Work to be completed
In the entries that follow, find the line containing "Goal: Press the" and the line containing "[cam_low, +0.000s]", then retype exactly the lines from the first through the second, pictures excluded.

Items listed in a dataset
□ □ □ □ □ □ □

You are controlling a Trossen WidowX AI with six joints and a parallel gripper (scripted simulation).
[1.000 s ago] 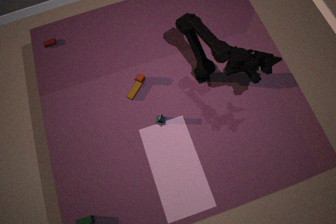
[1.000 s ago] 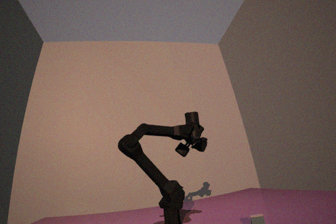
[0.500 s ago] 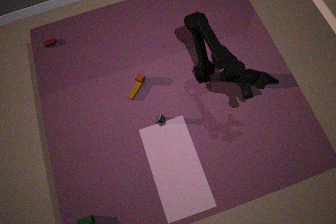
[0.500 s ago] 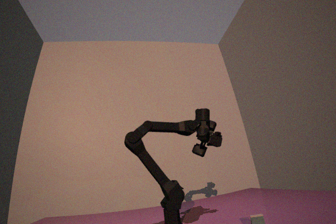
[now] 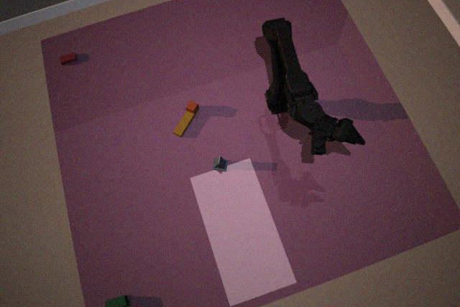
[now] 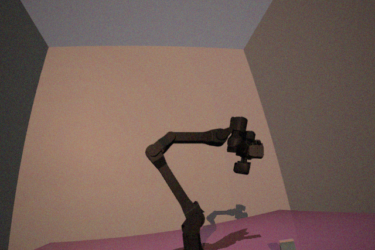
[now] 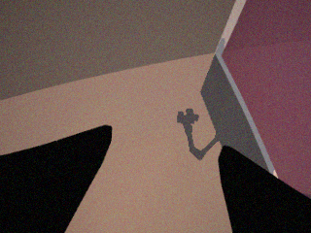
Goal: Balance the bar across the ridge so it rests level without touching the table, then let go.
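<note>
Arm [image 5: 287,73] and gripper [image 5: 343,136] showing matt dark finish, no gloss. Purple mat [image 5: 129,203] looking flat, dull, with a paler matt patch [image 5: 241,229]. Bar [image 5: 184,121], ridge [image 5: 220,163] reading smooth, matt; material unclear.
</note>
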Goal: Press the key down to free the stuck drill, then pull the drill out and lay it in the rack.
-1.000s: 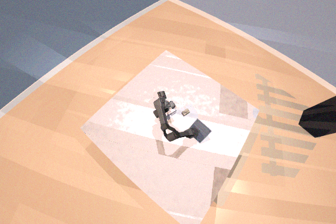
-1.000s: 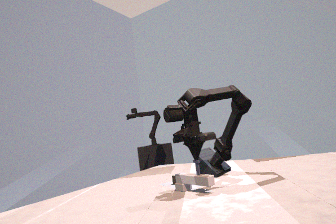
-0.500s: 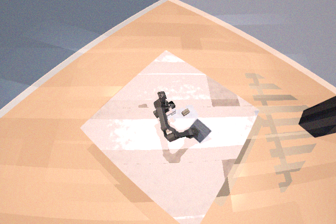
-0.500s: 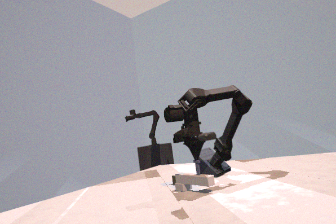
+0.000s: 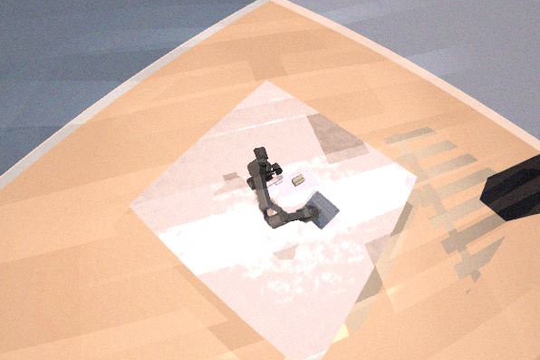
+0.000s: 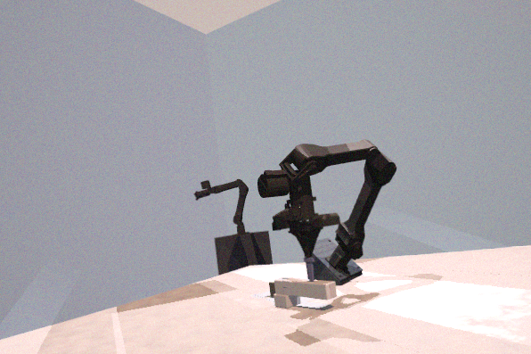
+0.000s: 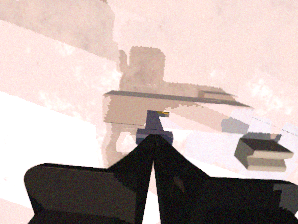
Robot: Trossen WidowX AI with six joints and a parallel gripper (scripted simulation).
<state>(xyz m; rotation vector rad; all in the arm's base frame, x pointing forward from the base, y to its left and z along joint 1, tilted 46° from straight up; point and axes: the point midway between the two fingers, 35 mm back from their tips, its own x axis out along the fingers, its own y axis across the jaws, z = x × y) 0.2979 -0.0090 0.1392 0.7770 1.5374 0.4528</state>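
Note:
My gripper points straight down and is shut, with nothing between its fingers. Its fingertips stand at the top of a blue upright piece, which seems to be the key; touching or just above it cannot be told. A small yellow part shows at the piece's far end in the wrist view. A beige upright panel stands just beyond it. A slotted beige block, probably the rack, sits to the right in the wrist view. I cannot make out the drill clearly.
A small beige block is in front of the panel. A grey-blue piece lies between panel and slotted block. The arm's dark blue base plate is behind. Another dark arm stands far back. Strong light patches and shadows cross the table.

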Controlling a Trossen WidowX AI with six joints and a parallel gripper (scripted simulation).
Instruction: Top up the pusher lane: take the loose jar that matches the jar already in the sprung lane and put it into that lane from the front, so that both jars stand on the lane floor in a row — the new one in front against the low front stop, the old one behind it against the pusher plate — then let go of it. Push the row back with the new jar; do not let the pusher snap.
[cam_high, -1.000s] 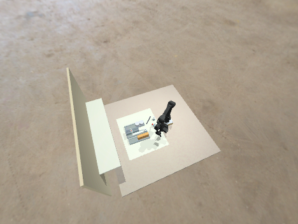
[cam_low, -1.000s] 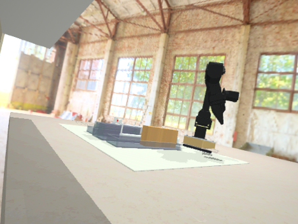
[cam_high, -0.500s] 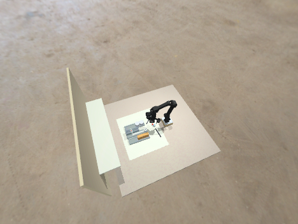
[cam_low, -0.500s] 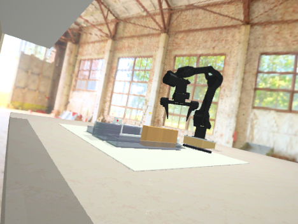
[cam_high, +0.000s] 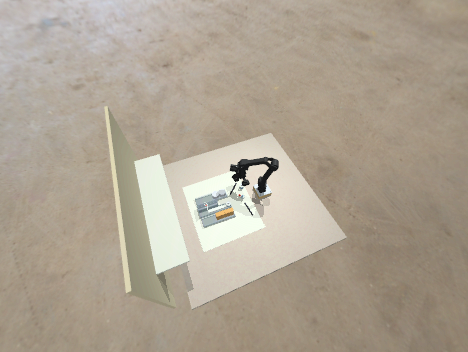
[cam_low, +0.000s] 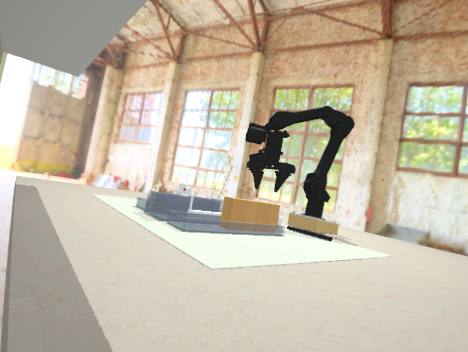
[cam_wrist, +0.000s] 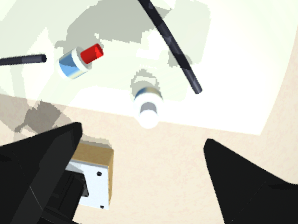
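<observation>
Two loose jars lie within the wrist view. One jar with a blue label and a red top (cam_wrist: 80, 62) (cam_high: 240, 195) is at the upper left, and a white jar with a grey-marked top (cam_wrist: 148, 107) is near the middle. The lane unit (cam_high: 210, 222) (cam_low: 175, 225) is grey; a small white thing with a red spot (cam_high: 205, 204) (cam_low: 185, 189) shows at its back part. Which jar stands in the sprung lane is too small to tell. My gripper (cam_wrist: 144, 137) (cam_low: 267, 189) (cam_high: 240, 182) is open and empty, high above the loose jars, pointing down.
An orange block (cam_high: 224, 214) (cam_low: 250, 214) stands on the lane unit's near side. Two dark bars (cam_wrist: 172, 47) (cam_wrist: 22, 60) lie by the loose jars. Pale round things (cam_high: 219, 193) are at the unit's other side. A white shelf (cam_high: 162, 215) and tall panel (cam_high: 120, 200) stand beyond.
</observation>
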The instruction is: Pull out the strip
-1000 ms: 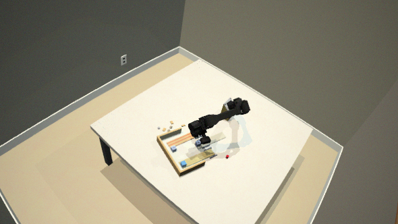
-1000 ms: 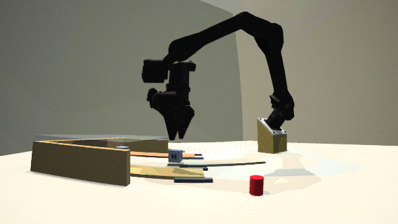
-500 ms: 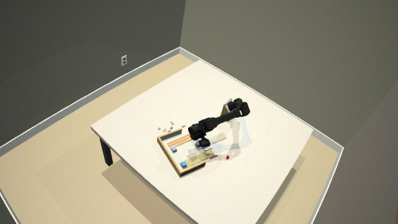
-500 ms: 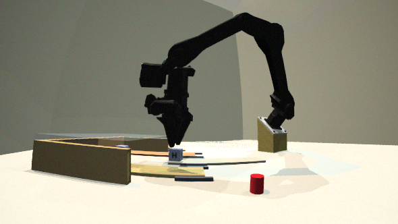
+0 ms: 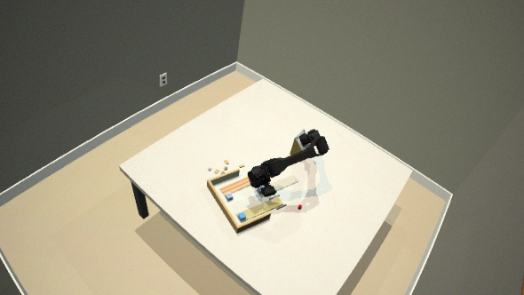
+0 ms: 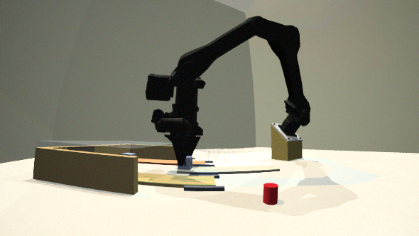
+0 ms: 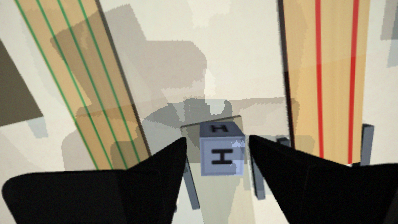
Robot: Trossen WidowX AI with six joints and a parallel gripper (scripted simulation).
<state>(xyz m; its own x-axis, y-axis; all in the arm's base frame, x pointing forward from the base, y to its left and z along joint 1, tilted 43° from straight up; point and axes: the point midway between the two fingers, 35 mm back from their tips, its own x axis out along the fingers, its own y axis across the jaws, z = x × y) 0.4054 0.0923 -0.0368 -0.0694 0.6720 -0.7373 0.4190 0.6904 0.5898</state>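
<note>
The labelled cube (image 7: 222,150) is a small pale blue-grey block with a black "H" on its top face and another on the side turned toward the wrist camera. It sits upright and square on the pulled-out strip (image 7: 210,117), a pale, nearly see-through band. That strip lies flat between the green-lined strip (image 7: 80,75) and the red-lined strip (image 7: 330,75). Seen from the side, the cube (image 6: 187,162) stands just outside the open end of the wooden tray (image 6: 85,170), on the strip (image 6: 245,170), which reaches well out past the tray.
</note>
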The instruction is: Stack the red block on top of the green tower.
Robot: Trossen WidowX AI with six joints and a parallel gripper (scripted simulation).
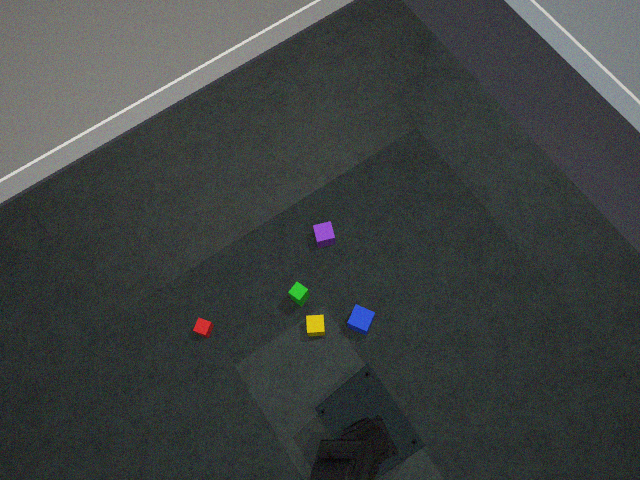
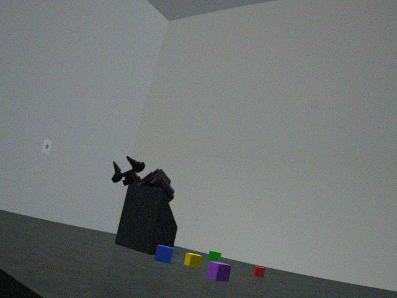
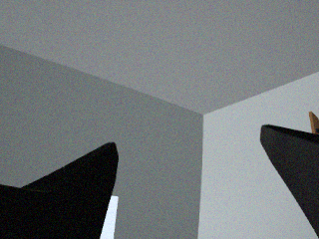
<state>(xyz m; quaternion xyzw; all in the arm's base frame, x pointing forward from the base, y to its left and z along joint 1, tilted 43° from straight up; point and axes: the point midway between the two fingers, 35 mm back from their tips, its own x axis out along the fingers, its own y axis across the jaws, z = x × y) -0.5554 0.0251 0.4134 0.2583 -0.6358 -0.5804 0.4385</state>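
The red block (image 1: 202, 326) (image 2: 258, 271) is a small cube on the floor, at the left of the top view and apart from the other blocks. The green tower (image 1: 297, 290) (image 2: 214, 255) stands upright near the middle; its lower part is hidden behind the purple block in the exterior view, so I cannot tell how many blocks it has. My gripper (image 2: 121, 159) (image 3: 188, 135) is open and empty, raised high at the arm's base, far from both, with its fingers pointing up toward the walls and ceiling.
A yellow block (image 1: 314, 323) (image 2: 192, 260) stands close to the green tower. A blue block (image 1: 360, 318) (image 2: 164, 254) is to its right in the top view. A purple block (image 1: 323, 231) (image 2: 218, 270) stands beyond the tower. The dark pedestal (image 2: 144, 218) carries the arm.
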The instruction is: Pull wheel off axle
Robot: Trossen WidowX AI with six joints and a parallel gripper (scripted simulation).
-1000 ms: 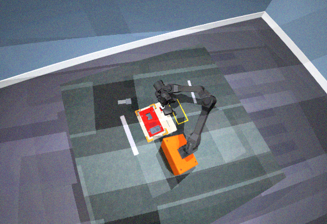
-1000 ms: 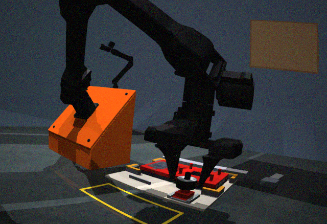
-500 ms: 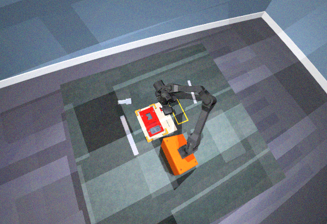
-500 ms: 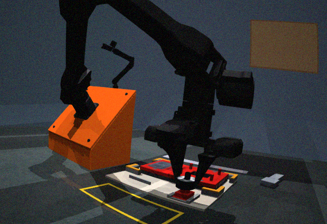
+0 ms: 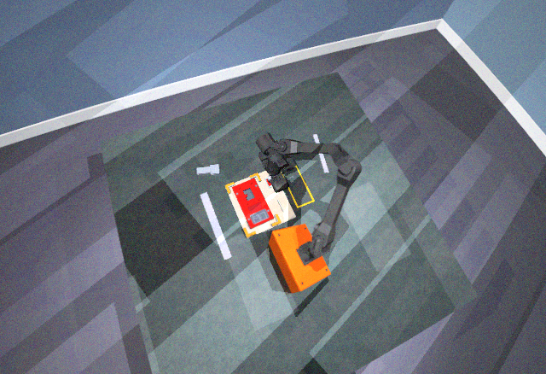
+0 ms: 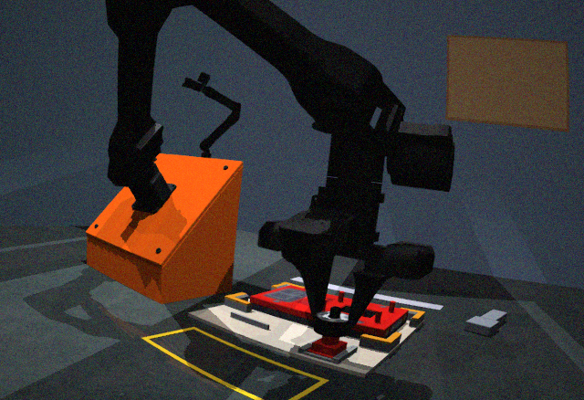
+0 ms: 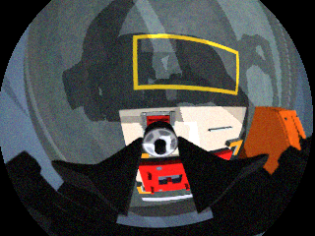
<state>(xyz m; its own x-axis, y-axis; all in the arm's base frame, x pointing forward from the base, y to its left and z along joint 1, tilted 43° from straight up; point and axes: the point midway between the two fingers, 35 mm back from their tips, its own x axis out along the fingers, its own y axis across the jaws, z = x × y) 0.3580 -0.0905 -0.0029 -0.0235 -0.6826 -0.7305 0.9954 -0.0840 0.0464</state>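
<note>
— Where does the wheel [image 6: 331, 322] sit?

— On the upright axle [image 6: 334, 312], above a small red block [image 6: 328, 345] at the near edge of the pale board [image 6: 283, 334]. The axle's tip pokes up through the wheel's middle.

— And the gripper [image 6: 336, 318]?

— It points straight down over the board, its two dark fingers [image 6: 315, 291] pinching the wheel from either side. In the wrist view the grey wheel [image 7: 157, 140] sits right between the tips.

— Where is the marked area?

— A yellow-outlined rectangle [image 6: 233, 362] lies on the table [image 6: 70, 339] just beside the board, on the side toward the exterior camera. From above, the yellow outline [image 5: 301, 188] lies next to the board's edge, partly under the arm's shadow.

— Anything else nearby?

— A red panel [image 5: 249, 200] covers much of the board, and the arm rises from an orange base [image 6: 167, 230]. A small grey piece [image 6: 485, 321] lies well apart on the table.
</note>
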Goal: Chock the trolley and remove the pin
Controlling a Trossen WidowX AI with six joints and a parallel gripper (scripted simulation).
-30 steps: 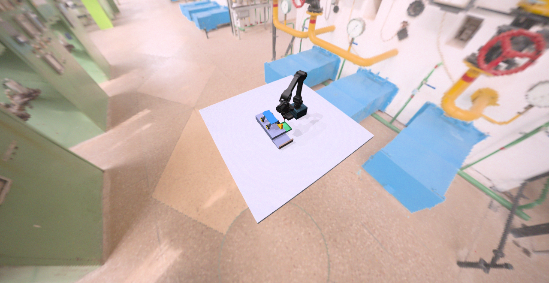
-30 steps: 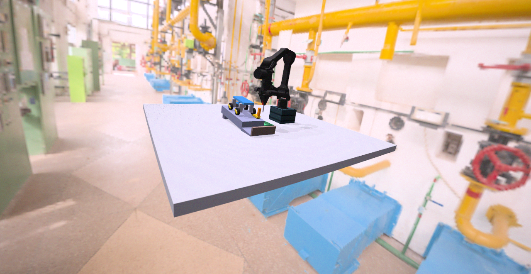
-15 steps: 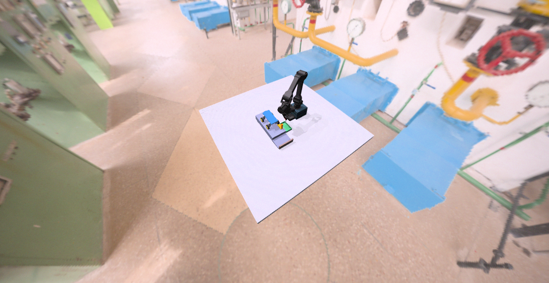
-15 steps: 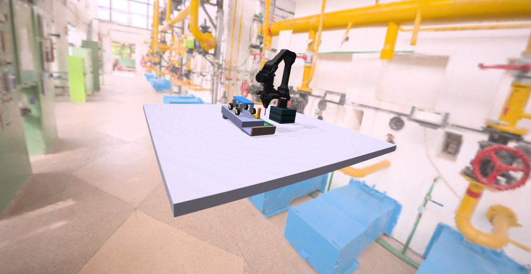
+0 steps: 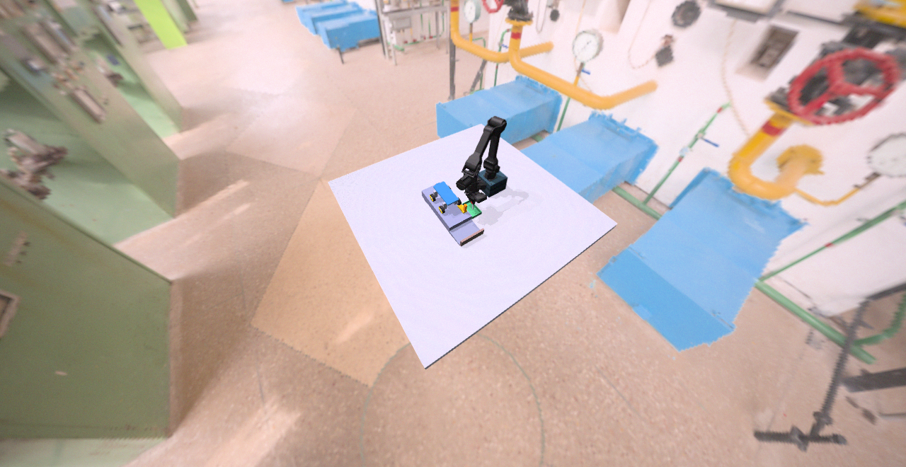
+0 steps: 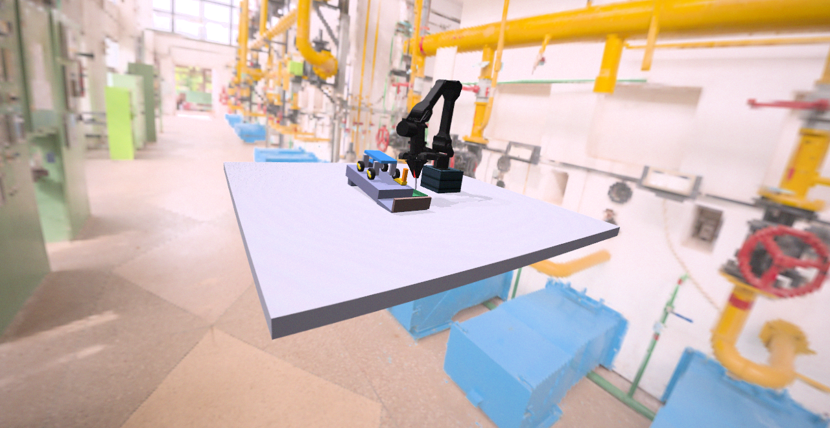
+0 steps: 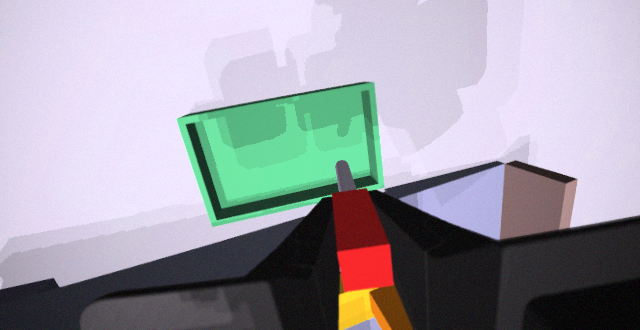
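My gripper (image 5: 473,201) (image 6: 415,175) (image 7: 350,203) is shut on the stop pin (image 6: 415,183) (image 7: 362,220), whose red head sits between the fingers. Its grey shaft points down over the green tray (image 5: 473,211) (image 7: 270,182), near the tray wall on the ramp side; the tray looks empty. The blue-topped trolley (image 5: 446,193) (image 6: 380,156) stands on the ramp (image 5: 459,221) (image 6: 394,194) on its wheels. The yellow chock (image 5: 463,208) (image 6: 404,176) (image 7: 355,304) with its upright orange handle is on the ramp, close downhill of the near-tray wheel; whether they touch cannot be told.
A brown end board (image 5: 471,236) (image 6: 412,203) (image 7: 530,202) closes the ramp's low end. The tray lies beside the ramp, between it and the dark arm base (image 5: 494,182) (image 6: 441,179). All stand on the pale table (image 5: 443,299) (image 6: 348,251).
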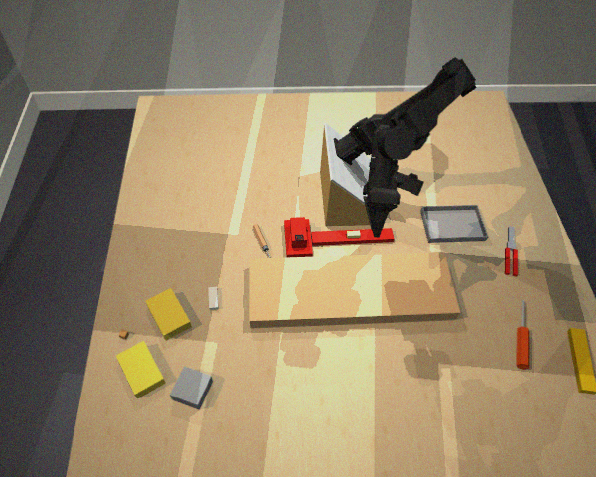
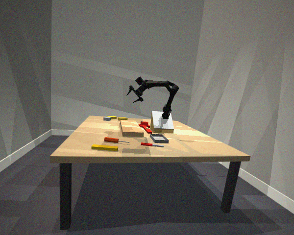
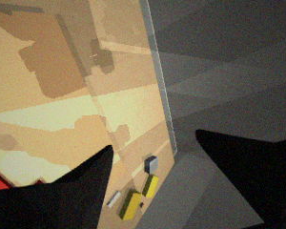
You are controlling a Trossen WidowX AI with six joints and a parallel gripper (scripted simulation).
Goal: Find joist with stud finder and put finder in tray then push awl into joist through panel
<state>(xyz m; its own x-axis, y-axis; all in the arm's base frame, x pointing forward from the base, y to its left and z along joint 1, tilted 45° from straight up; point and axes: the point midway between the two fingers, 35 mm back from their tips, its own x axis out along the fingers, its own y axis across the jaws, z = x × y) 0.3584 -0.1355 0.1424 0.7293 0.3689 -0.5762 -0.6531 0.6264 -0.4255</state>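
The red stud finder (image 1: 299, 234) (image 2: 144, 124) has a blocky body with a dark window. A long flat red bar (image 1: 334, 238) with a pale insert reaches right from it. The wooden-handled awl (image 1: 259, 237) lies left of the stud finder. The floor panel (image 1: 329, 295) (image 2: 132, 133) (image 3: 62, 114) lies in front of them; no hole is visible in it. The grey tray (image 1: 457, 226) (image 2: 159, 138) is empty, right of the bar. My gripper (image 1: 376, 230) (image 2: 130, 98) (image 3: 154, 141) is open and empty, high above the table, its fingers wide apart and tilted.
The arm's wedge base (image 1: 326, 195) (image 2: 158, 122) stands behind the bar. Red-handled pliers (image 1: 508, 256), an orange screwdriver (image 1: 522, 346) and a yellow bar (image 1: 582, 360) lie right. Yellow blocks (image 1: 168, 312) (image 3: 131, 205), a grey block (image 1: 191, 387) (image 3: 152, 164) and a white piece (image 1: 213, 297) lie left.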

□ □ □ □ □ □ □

Written response
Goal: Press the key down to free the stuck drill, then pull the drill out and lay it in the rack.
-1.000s: 
-1.000s: 
-0.500s: 
-0.500s: 
+0.000s: 
+0.000s: 
+0.000s: 
Robot: Trossen WidowX AI with six joints and a parallel gripper (scripted simulation).
<state>(xyz m; rotation vector rad; all in the arm's base frame, x pointing forward from the base, y to its left and z along joint 1, tilted 46° from straight up; point and axes: the point midway between the two fingers, 35 mm back from their tips, its own x axis out along the fingers, its own y axis across the jaws, z = x × y) 0.2979 -0.0090 0.1392 0.7770 1.5374 0.4528</state>
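Note:
My gripper points straight down and is shut, with nothing between its fingers. Its fingertips stand at the top of a blue upright piece, which seems to be the key; touching or just above it cannot be told. A small yellow part shows at the piece's far end in the wrist view. A beige upright panel stands just beyond it. A slotted beige block, probably the rack, sits to the right in the wrist view. I cannot make out the drill clearly.
A small beige block is in front of the panel. A grey-blue piece lies between panel and slotted block. The arm's dark blue base plate is behind. Another dark arm stands far back. Strong light patches and shadows cross the table.
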
Controlling a Trossen WidowX AI with six joints and a parallel gripper (scripted simulation).
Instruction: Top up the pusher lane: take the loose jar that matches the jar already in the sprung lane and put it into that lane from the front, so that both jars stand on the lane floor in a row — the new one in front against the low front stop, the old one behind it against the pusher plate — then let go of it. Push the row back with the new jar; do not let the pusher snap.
[cam_high, -1.000s] 
[cam_low, -1.000s] 
[cam_high, -0.500s] 
[cam_low, -0.500s] 
[cam_high, +0.000s] 
[cam_low, +0.000s] 

Nothing else is needed for the answer.